Excited about My next collaboration with Josh Freese and Steven Bartek to follow the recent release of my latest songs and video “The Invisible Man” re-mixed by none other than the genius, Martyn Ware. And, of course, I am excited about bottling my 2022 Rose of Pinot Noir in March of 2023.

My current music collection has a lot of Dust.
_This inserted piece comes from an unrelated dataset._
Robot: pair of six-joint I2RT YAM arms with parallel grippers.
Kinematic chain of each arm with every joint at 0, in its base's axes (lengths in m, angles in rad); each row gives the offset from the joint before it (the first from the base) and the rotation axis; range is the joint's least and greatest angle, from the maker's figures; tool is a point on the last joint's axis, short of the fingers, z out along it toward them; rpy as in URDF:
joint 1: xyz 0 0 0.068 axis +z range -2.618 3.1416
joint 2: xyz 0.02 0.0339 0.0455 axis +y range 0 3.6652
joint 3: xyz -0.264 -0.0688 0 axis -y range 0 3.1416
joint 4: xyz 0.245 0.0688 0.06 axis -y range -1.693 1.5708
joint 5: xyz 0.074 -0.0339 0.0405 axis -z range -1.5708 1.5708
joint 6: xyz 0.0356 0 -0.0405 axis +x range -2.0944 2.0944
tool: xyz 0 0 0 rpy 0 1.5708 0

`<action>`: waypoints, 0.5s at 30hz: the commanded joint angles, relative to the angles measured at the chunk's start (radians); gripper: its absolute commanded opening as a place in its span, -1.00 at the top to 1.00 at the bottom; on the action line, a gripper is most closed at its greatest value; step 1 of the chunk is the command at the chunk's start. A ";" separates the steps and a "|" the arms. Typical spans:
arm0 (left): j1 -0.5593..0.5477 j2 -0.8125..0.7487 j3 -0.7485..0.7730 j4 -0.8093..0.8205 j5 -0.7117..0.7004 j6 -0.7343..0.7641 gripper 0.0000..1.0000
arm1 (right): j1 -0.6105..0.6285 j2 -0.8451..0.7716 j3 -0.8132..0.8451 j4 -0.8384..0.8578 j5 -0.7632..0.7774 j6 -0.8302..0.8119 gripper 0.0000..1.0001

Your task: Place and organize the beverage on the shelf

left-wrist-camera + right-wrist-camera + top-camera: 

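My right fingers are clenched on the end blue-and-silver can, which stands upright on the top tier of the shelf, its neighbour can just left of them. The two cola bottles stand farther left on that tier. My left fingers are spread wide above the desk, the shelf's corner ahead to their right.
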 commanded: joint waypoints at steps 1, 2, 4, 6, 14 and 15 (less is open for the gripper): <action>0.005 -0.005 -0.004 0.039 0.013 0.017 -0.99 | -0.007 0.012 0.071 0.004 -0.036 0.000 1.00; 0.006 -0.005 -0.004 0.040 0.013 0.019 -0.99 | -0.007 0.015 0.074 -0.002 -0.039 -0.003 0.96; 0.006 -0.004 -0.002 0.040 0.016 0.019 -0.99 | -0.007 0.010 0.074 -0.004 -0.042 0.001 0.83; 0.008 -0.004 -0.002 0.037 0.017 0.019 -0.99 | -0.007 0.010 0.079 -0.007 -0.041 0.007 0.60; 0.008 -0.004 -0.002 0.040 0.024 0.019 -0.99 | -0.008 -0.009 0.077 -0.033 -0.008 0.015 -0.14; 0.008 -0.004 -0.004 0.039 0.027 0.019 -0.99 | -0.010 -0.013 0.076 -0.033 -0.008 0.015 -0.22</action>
And a little bit of Fingerprints.

Preferred format Each format fills its rightful place in the cosmos of music delivery systems. I do like that the song sequence on vinyl records is etched in stone so to speak.

 

5 Albums I Can’t Live Without:

 

1
Bob Dylan’s Greatest Hits, Bob Dylan

 

 

Why not start at the top? Bob Dylan is the most important poet of the 20th Century, camouflaged as a recording artist. His poetry is the dark matter that binds us together in our iteration of the Multiverse.

2
The Velvet Underground & Nico, The Velvet Underground

 

 

The best music was always created by artists using sound-producing instruments. The Velvet Underground’s debut album was a “hammer drop” taste test separating the cool crowd from the squares. Lou’s deadpan nasal proclamations driven by downtown NYC psychedelic noise-rock transgressed the rules of rock and pop. Nico’s icy flat vocals drove passive males with tender tails to submission. This was “the shit” as they say and it sounds just as dangerous now as it did in 1967.

3
Electric Ladyland, The Jimi Hendrix Experience

 

 

I loved all things Jimi Hendrix from the moment I dropped the needle on “Foxy Lady” in 1967. He was Robert Johnson on acid and he gave hope to a generation of rebellious youth taught to “duck and cover” and die in Vietnam by transporting them to an alternate reality. He exploded into the Zolo Sphere with “Voodoo Chile” and “Voodoo Chile (Slight Return)” on his 1968 double album opus masterpiece.

4
Diamond Dogs, David Bowie

 

 

In 1974, DEVO had been laboring in garages and basements experimenting and forging our concept-driven aesthetic with seminal works. ThenDiamond Dogs was released. I was stunned and put in my place. I thought about giving up. Shortly after, I went to see David’s live “Diamond Dogs” show in Cleveland Ohio. Beyond jealousy or envy, that show rose me from the dead and gave me my marching orders to raise the bar on Devo in a do-or-die effort. I had seen what it takes to combine theater, concept and music in a three-stage rocket to mind-blowing effect. I could listen to that record while in the midst of assisted suicide.

5
Dig Your Own Hole, The Chemical Brothers

 

 

Having created original and groundbreaking music, I had grown jaded by the 1990s. Everything just sounded like a computer-based amalgam of all that had gone before in pop music – except EDM. When I heard the Chemical Brothers’ “Block Rockin’ Beats” I heard what Devo should have been doing and failed to embrace. This was symphonic music meets electronica in dynamic, immersive compositions driven by the best studio-birthed sonics in decades. I felt revived and inspired in a way I had not in three decades. Dig Your Own Hole is an orgasmic, exhausting ride!